The photovoltaic effect is a physical phenomenon in which a semiconductor material generates electric energy upon being exposed to light.

The photovoltaic effect is closely related to the photoelectric effect. For both phenomena, light is absorbed, causing excitation of an electron or other charge carrier to a higher-energy state. The main distinction is that the term photoelectric effect is usually used when the electron is ejected out of the material (usually into a vacuum), and photovoltaic effect is used when the excited charge carrier is still contained within the material. In either case, an electric potential (or voltage) is produced by the separation of charges, and the light has to have a sufficient energy to overcome the potential barrier for excitation. The physical essence of the difference is usually that photoelectric emission separates the charges by ballistic conduction and photovoltaic emission separates them by diffusion, but some "hot carrier" photovoltaic devices concepts blur this distinction.

==History==
The first demonstration of the photovoltaic effect, by Edmond Becquerel in 1839, used an electrochemical cell. He explained his discovery in Comptes rendus de l'Académie des sciences, "the production of an electric current when two plates of platinum or gold immersed in an acid, neutral, or alkaline solution are exposed in an uneven way to solar radiation."

The first solar cell, consisting of a layer of selenium covered with a thin film of gold, was experimented by Charles Fritts in 1884, but it had a very poor efficiency.
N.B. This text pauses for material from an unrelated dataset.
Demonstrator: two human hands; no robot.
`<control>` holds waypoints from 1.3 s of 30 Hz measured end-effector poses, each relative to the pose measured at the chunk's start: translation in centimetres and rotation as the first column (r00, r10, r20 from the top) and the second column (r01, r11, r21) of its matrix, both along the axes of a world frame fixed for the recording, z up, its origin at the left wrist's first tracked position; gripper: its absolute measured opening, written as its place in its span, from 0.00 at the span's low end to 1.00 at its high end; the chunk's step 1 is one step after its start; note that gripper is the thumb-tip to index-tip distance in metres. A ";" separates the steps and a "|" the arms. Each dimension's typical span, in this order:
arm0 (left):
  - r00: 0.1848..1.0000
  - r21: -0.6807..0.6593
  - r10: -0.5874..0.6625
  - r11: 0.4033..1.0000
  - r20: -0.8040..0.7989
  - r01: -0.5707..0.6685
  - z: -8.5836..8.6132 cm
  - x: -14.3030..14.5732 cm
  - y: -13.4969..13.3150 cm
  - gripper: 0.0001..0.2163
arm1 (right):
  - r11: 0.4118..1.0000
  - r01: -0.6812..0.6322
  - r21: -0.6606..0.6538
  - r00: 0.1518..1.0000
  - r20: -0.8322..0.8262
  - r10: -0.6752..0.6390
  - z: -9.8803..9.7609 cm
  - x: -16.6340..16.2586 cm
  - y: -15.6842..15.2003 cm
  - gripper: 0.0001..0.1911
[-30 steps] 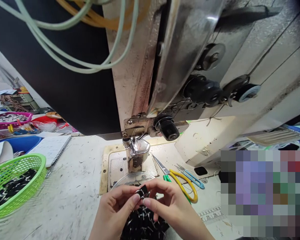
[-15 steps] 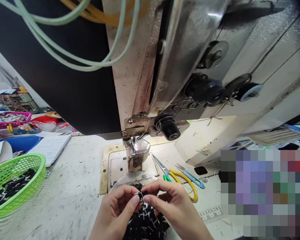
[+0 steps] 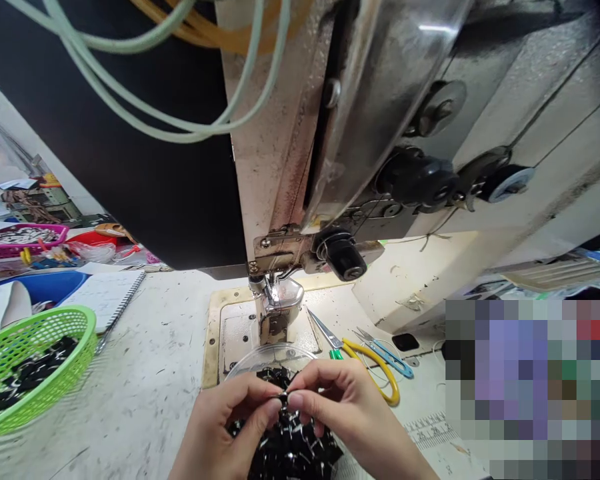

However, the most familiar form of the photovoltaic effect uses solid-state devices, mainly in photodiodes. When sunlight or other sufficiently energetic light is incident upon the photodiode, the electrons present in the valence band absorb energy and, being excited, jump to the conduction band and become free. These excited electrons diffuse, and some reach the rectifying junction (usually a diode p–n junction) where they are accelerated into the n-type semiconductor material by the built-in potential (Galvani potential). This generates an electromotive force and an electric current, and thus some of the light energy is converted into electric energy. The photovoltaic effect can also occur when two photons are absorbed simultaneously in a process called two-photon photovoltaic effect.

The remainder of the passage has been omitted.